Ms. Kerry Morrison on Vine Street.
One of the pleasures, one of the pains, of intensively researching the Hollywood Property Owners Alliance is that I have to read hundreds upon hundreds of pages of HPOA Exec. Direc. Ms. Kerry Morrison’s smug, privileged prose. It’s painful not just due to her smugness, but to her tacit insistence that she’s an expert on homelessness and everything else, her hypocritical alternation between whining about government and soliciting special favors from the government, her advocacy of arresting homeless people over and over and over again for breaking even the most inconsequential of laws while she herself masterminds ongoing criminal conspiracies, and so on.
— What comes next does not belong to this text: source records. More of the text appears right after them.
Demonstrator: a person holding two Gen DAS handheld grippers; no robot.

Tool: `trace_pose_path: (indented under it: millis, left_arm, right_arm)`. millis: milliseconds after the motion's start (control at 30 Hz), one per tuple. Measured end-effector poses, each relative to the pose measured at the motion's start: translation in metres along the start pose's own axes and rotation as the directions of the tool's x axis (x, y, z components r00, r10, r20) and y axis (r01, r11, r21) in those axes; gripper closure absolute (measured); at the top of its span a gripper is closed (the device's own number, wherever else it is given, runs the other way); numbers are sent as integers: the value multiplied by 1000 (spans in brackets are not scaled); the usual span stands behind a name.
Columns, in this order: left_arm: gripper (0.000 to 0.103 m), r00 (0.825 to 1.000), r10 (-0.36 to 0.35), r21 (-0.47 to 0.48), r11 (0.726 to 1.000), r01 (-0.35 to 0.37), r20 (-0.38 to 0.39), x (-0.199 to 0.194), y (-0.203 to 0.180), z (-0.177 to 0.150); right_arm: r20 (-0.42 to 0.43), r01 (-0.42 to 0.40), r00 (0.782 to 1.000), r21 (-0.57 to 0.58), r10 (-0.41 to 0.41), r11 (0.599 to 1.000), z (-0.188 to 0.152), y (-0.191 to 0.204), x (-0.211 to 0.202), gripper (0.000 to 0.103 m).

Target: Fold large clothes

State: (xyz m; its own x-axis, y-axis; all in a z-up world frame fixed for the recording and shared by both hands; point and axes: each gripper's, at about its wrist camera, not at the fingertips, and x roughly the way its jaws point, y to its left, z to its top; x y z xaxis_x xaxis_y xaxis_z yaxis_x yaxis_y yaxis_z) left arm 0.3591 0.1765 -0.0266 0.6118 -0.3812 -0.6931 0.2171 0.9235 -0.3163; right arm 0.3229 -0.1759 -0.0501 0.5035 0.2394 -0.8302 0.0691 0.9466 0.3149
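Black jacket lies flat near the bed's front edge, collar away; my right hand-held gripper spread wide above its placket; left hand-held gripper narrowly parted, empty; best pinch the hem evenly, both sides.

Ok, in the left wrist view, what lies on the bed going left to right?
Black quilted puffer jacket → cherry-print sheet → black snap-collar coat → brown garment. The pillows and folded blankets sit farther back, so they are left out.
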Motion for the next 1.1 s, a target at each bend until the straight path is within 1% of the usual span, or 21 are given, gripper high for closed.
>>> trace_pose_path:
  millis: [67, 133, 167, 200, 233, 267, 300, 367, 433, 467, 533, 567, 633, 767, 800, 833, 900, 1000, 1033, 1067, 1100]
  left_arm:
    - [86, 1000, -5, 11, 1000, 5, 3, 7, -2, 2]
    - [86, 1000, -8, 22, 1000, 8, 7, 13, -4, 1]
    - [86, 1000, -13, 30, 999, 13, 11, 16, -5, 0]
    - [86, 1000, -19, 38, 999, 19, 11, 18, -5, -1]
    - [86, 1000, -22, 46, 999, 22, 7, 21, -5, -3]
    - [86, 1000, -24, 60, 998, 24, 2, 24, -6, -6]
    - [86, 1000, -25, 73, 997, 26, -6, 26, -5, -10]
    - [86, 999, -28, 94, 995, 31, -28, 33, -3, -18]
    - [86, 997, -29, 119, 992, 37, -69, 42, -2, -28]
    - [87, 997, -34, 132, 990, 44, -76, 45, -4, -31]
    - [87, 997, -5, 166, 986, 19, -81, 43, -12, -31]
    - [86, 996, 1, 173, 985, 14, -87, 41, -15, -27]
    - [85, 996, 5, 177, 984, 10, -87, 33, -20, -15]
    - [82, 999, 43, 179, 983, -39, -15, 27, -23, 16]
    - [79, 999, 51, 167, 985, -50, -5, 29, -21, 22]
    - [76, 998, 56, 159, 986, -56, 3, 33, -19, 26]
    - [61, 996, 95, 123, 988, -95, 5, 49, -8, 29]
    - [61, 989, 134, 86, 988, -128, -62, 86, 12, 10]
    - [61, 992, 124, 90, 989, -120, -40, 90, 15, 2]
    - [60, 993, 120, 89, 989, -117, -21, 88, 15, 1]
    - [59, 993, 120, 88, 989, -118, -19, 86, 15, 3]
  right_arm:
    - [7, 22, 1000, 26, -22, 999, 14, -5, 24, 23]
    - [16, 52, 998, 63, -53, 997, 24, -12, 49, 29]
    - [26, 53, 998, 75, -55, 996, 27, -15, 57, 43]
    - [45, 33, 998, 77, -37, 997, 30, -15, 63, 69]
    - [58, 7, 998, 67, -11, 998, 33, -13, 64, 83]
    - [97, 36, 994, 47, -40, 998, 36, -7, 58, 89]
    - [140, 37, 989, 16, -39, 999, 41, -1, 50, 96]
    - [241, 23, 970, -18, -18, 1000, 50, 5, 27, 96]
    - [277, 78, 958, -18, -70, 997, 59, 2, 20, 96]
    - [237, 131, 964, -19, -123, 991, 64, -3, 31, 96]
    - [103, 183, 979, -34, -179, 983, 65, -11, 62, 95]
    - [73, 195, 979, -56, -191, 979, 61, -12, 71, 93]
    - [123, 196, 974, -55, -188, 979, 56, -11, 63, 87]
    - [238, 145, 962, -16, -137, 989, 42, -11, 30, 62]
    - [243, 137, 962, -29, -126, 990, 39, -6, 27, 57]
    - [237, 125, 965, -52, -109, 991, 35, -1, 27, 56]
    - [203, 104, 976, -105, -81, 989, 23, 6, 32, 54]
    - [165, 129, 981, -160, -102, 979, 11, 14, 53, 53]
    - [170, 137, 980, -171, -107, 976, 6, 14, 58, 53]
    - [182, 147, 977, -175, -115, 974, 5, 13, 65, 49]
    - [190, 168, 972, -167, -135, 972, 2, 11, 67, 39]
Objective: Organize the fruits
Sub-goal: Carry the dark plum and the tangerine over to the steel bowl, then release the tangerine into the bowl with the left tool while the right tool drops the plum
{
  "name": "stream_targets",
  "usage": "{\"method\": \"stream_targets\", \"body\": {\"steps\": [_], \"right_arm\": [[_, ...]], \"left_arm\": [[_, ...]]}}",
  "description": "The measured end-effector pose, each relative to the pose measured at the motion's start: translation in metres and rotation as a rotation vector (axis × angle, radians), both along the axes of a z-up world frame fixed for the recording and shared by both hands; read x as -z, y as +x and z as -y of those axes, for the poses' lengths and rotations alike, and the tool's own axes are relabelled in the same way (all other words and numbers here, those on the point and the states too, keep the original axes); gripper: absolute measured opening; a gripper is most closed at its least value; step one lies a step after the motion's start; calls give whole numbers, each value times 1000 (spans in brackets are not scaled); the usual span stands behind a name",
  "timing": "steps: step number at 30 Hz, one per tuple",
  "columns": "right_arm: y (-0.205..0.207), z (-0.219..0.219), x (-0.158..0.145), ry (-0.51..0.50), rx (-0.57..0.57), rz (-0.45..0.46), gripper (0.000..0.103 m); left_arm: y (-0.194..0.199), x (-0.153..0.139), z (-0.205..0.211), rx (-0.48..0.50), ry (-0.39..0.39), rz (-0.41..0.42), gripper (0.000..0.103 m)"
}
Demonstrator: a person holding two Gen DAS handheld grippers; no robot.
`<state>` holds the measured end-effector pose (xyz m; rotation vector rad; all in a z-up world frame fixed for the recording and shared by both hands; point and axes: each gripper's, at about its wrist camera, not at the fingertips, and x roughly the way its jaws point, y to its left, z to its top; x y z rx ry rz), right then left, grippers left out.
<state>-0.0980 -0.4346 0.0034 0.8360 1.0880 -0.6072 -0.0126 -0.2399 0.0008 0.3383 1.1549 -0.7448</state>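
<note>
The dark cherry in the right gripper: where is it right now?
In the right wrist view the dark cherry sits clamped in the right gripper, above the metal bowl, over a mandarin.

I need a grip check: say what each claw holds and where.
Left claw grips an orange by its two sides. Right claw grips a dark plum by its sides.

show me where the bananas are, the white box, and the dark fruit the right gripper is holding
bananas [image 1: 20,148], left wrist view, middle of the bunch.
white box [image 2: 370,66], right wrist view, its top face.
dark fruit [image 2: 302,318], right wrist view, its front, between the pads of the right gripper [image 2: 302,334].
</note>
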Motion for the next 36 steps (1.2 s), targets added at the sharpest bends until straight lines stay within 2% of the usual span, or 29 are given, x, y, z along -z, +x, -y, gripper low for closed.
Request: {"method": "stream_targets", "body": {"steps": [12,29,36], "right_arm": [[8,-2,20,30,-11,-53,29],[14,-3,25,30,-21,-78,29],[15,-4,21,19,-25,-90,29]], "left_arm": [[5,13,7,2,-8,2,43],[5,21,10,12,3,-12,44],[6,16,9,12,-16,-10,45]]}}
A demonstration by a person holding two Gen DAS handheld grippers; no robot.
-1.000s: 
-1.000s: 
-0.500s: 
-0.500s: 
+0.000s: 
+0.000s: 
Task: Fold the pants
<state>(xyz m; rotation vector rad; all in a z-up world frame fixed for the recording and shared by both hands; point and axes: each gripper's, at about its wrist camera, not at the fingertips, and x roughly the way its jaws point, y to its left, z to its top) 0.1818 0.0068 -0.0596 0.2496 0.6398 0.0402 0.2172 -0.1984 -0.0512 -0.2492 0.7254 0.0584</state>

The pleasure comes from the same source that mastery of any complex esoteric field of knowledge brings pleasure. From intense close reading and rereading of the complete works of Ms. Kerry Morrison, I’ve not only realized that she speaks a separate, unique language (which we affectionately refer to as Kerrymorrisonese),1 in which the syntax and the vocabulary are identical to Standard American English, but the semantics is wildly divergent, but I’ve begun to master this idiolect and I’m here to share my knowledge with you. Tonight’s post is meant to be the first installment of a translation rubric. A phrasebook, if you will. I hope it will be useful to you, intrepid student of the fascinating subject that is Ms. Kerry Morrison!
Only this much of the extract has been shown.